§ WHAT YOU WILL DO
Show every line in the entries below where the word "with" appears.

══ DATA EXTRACT ══

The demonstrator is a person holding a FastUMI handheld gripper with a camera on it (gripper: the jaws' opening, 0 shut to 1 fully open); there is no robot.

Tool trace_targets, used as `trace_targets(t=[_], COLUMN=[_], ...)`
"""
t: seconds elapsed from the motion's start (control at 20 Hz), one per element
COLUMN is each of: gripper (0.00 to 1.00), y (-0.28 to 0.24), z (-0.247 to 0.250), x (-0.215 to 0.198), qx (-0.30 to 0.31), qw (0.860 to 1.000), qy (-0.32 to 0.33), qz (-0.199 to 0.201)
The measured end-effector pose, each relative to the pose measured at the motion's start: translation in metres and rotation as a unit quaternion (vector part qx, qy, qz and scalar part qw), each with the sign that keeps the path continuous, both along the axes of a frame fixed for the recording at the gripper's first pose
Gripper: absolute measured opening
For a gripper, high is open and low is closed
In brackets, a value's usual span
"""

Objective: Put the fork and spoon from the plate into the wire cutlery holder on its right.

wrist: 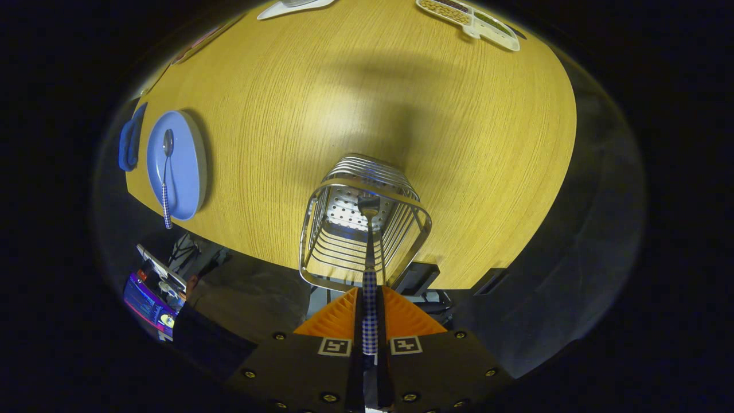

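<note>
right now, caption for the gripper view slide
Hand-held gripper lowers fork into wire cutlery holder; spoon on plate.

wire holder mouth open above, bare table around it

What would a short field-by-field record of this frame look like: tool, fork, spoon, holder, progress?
tool: tool shut on the fork's checked handle
fork: fork head down inside the holder's mouth
spoon: spoon lying on the blue plate
holder: wire cutlery holder on the wooden table, just ahead of the fingers
progress: fork not yet released; spoon untouched
</note>
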State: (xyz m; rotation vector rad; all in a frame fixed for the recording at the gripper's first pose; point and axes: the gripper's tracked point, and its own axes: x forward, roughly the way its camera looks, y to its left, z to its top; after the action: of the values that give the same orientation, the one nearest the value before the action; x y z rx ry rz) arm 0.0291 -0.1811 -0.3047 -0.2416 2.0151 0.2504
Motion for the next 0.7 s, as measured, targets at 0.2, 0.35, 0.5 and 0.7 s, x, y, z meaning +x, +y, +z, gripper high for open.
trace_targets(t=[0.2,0.35,0.5,0.7], gripper=[0.11,0.11,0.14,0.22], y=[-0.001,0.0,0.003,0.003], z=[0.002,0.005,0.01,0.021], x=[0.003,0.003,0.0,0.001], qx=[-0.003,-0.002,0.005,0.004], qw=[1.0,1.0,1.0,0.999], qy=[-0.009,-0.018,-0.024,-0.038], qz=[-0.001,-0.004,-0.007,-0.004])
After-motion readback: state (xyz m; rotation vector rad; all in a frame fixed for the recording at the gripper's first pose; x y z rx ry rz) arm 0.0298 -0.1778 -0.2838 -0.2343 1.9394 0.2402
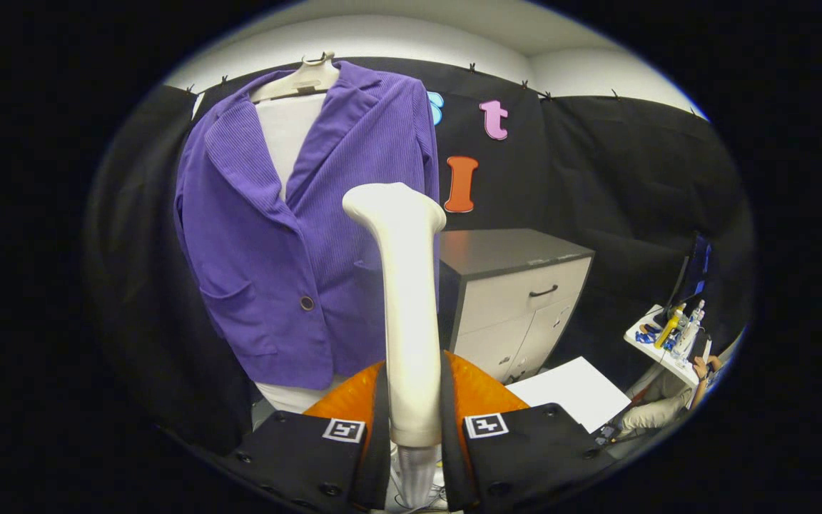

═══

§ WRITTEN SOLUTION
The demonstrator is a person holding a FastUMI handheld gripper with a camera on it (gripper: the jaws' opening, 0 shut to 1 fully open); there is no robot.
The measured end-effector pose, each relative to the pose measured at the motion's start: translation in metres and rotation as a unit quaternion (vector part qx, qy, qz and scalar part qw), each with the sign that keeps the path continuous, both along the axes of a frame fixed for the recording at the gripper's first pose

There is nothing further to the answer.